Temperature Monitoring Ensures Quality Assurance & Control
Refrigerators and freezers are integral to the daily operations of most clinical laboratories, particularly those engaging in blood supply management, therapeutic blood product research, and blood-related disease management and research. At Massachusetts General Hospital, the diabetes laboratory, which performs all outpatient HbA1c testing for the hospital’s clinics, is entrusted with thousands of blood, serum, and urine specimens for numerous past, present, and ongoing clinical studies pertaining to diabetes. Although the performance of refrigeration equipment often is an afterthought to more dynamic lab technologies and operations, a temperature monitoring system is critical to the integrity of our patient samples and information. After collecting specimens for years, losing them due to improper storage practices, poor temperature stability, or malfunctioning equipment is unthinkable.
Depending on the intended use of a specimen, the lab will process patient samples first and then freeze them for later use, or freeze samples first and process them later. Regardless, even minimal temperature fluctuations can affect sample integrity and, thereby, study outcomes. Thus, robust and secure medical-grade refrigeration systems are integral to the quality of our work.
FIGURE 1
Sensor Chart
The graph reveals 1 week of temperature monitoring, with each green point representing a temperature reading. The red line is the lab’s high limit set point; if the temperature rises above that line, alarm notifications are sent to a list of specified contacts.
Data Capture for QA and QC
Acquiring medical-grade refrigerators and freezers specific to their intended use is just the first part of an overall program; system management policies and procedures {P&Ps) that include quality assurance (QA) and quality control (QC) measures also are required to maintain and monitor temperature control equipment. When choosing from among the many types of temperature monitoring systems available, consider such basic factors as hard-wired versus wireless data transmission; single-site or multiple-site monitoring requirements; alert and data capture mechanisms; and power and data storage redundancy. The diabetes lab and a number of other areas in the hospital employ a wireless, internet-based system that provides 24/7 monitoring and status alerting for all temperature control devices. Because device sensitivity is integral to the effectiveness of temperature-controlled equipment, P&Ps must address both routine and unique use parameters. A refrigerator or freezer may be opened and closed many times during the course of a day. The frequency and duration of device access without causing harm to specific specimens is equipment-dependent; some units are more sensitive than others.
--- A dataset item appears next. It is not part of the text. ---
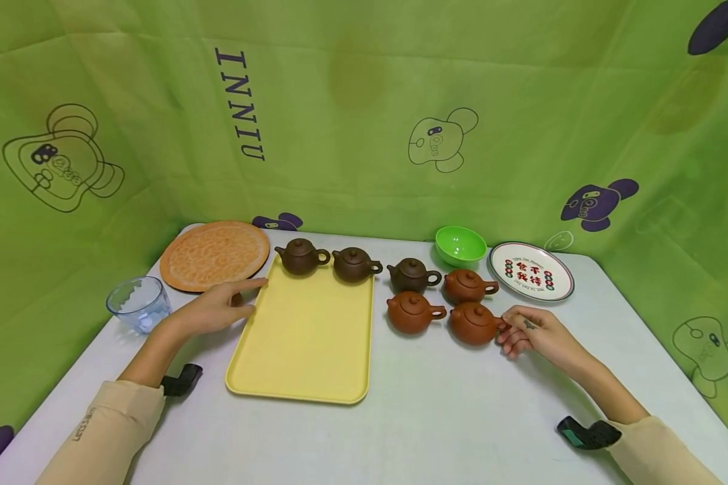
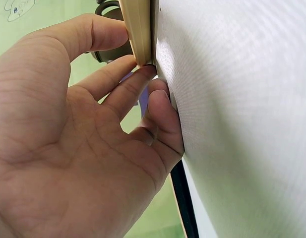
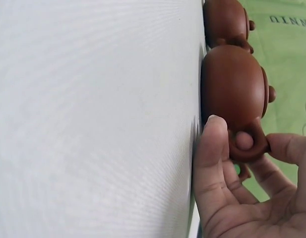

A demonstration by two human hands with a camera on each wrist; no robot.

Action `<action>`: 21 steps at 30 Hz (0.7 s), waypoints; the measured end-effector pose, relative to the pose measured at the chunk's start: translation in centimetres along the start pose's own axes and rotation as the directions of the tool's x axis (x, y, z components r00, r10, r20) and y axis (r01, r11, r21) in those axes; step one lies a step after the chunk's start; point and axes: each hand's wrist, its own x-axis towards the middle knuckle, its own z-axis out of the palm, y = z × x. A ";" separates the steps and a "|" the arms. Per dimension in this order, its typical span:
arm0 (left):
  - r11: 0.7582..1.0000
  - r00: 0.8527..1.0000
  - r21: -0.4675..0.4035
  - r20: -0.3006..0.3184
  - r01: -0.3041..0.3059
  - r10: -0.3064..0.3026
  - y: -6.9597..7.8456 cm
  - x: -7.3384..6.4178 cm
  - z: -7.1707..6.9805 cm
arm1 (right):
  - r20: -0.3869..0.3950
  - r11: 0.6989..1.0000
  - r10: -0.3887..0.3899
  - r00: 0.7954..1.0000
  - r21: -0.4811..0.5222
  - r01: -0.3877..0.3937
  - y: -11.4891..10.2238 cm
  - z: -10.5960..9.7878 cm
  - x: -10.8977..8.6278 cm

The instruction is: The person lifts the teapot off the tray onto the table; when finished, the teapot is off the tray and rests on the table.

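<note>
A yellow tray [image 1: 306,337] lies on the table with two dark brown teapots [image 1: 302,258] at its far end. My left hand [image 1: 215,310] touches the tray's left edge; in the left wrist view the thumb and fingertips [image 2: 110,37] meet the tray's side [image 2: 137,34], not curled round it. To the right of the tray stand a third dark brown teapot [image 1: 411,276] and three reddish-brown teapots [image 1: 414,313]. My right hand [image 1: 536,333] pinches the handle of the front right reddish-brown teapot [image 1: 474,325]. A fingertip shows through that handle [image 3: 249,153] in the right wrist view.
At the back left lies a round orange-brown mat [image 1: 215,256], with a clear blue glass bowl [image 1: 138,303] in front of it. A green bowl [image 1: 460,247] and an oval white plate [image 1: 524,291] with red characters stand at the back right. Green cloth [image 1: 352,135] hangs behind the table.
</note>
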 end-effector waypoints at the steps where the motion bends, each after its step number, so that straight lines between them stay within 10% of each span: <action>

Therefore, P&Ps should direct users to anticipate what will be placed in, or removed from, a unit before opening the door. In addition, it is important to monitor how quickly the temperature increases and returns to its set point each time the device is accessed. For some systems, it is better to open the equipment, perform some actions quickly, and then shut the door for a few minutes before proceeding to minimize temperature fluctuation of the contents. Although fluctuations may not affect specimens instantly, both clinical and regulatory requirements exist for temperature maintenance, and P&Ps must reflect and reinforce these.
QA for Lab Refrigeration Equipment
As with any new information system, it is important to understand fully the information the chosen temperature monitoring system provides, how to access it, and how to optimize its use. Our online monitoring system pulls trending temperature data from wireless monitors inserted inside each refrigerator and freezer in the lab. With acceptable temperature ranges and alert settings established, the team sought to design a redundancy so that no alarm goes unattended. This is where the system leaves off, and a well-crafted QA plan takes over.
To develop a temperature monitoring QA plan, a team of relevant practitioners was established, including the medical technologist, lab manager, lab director, and technical consultant. The resulting plan mapped the alert contact tree, designated the method of contact, and detailed the response to each alert. In our system, primary and secondary contact is assigned to each piece of monitored equipment. In the event of a device alert, the primary contact is notified first via telephone or email (users can choose). Sequential alarming is an option in the telephone system. When this feature is employed, the system notifies each person on the contact list in order. A user takes responsibility for the alarm by dialing 5, thereby halting the system from alerting additional contacts. Alternatively, users can program the system to reach out to all contacts simultaneously, in which case the contacts must decide who will respond.
The monitoring system will alert you any time a problem exists, and responders can log into the system from any Web-enabled device to assess the situation. In addition to alarms caused by temperature excursions, other common alerts include loss of Internet connectivity, internal network issues, device power outages, device power failures, and extended door ajar. If the temperature within a specific device goes out of acceptable range and the system cannot identify a reason, the primary contact must investigate, even if that means visiting the lab during off hours. One of the system’s advantages is that users can enter case comments through the system’s Web portal. For example, if a primary responder finds a malfunctioning wireless transmitter, this can be noted to prompt an engineering response, as well as facilitate tracking of equipment life cycles for timely replacement.
QC for Lab Refrigeration
If specific devices go out of range or the power falters without explanation, engineering maintenance or replacement must be considered. The monitoring system software tracks temperature shifts graphically, and data are reviewed weekly to ensure the ongoing integrity of the equipment (see FIGURE 1).
Prior to the installation of the wireless monitoring system, technicians used paper log sheets to manually record the device temperatures once per day. This system was particularly vulnerable to error due to the long periods between reporting and the lack of accountability. To improve on this, chart recorders were placed on the front of each refrigeration device. While the recorders illustrated temperature fluctuations tied to specific times, they did not provide immediate alerting. Now, wireless monitoring devices provide real-time information that is available to any authorized user over a secure Web site for all refrigeration equipment. Users no longer wonder if the temperature is a few degrees warmer due to an issue that occurred the previous night or weekend.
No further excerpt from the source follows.